A screenshot from a video suspended Major League Baseball pitcher Trevor Bauer released of the woman accusing him of sexual assault.

Lawyers for suspended Major League Baseball pitcher Trevor Bauer are asking a judge to dismiss counterclaims brought by a woman he said falsely accused him of sexual assault, saying her claims have already been found to be false.

They included with the filing a video from Hill’s cellphone that shows her in bed next to a sleeping Bauer. She appears to be smiling at one point and uninjured as she looks into the camera.

The video is not available through the public court file, but a law firm hired by Bauer, Zuckerman Spaeder LLP in Los Angeles, posted it to their website. Bauer also re-tweeted a tweet that contained it Wednesday morning, writing, “This was taken hours after I supposedly brutally assaulted this woman, when she claims she was terrified and desperate to get out of my house and in tremendous pain.”

Bauer’s lawyers say Hill “improperly withheld” the video when it could have helped exonerate Bauer during hearing in Los Angeles County Superior Court in 2021. They recently obtained it from Pasadena police after requesting “videos or recordings made by Lindsey Hill while she was at Trevor Bauer’s residence on April 21, 2021 and May 15-16, 2021, respectively,” according to a declaration from Blair G. Brown, a partner with Zuckerman Spaeder.

Hill’s lawyers include Bryan J. Freedman and Jesse A. Kaplan of Freedman + Taitelam, LLP, who had not yet responded to a request for comment Wednesday afternoon from Law & Crime.

The video and declaration were fled to support a 28-page dismissal motion brought by Bauer’s lawyers that argues Hill’s Aug. 9 counterclaims must be dismissed because it simply seeks to “relitigate issues she fully litigated and lost after a trial in which she was represented by some of the same lawyers who filed the instant Counterclaim.”

“Although Ms. Hill may not have liked the outcome of that proceeding, as the judge rejected her version of events, the judgment precludes re-litigation of those issues here,” according to the motion, which adds that Los Angeles County Superior Court Judge Dianna Gould-Saltman also determined Hill’s petition for a restraining order was “materially misleading” and that both of her “rough sex” encounters with Bauer were consensual.

Bauer was a star pitcher for the Los Angeles Dodgers when Hill obtained a temporary restraining order against him based on allegations that he sexually assaulted her, which led to the hearing in which Gould-Saltman declined to issue a more permanent restraining order.
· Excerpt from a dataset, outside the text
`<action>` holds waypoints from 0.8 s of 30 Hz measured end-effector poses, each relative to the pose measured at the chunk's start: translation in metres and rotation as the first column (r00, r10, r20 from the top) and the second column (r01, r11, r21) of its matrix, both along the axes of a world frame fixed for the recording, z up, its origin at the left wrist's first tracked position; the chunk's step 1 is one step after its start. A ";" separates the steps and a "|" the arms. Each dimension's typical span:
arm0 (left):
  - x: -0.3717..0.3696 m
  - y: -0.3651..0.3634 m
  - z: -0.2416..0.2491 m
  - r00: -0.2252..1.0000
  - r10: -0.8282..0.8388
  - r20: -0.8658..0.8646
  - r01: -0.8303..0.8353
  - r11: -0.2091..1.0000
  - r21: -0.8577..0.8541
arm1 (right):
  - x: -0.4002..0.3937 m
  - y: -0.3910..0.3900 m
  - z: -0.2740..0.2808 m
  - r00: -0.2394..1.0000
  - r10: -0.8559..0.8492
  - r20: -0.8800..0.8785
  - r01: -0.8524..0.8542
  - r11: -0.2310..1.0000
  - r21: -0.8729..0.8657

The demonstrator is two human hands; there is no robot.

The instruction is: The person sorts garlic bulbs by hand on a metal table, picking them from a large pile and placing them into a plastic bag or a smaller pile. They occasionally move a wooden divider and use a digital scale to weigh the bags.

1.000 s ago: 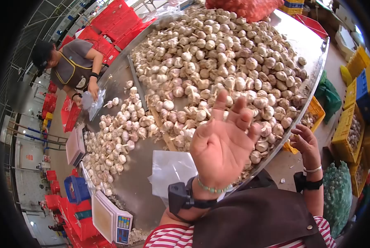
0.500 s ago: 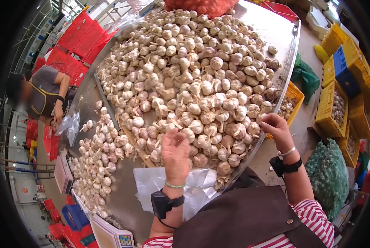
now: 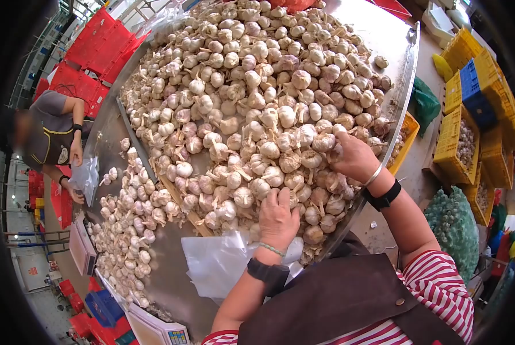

He was never charged with a crime, but Major League Baseball suspended him for two seasons without pay in April.

That same month, Bauer filed the current case against Hill and her lawyer Niranjan Fred Thiagarajah, accusing both of defamation and Hill also of two counts of tortious interference with contract and prospective economic advantage. Hill’s counterclaims accuses him of sexual battery and battery.

The first hearing in the case is scheduled for Nov. 21 before Senior U.S. District Judge James V. Selna in Santa Ana.

Read Bauer’s full dismissal motion below.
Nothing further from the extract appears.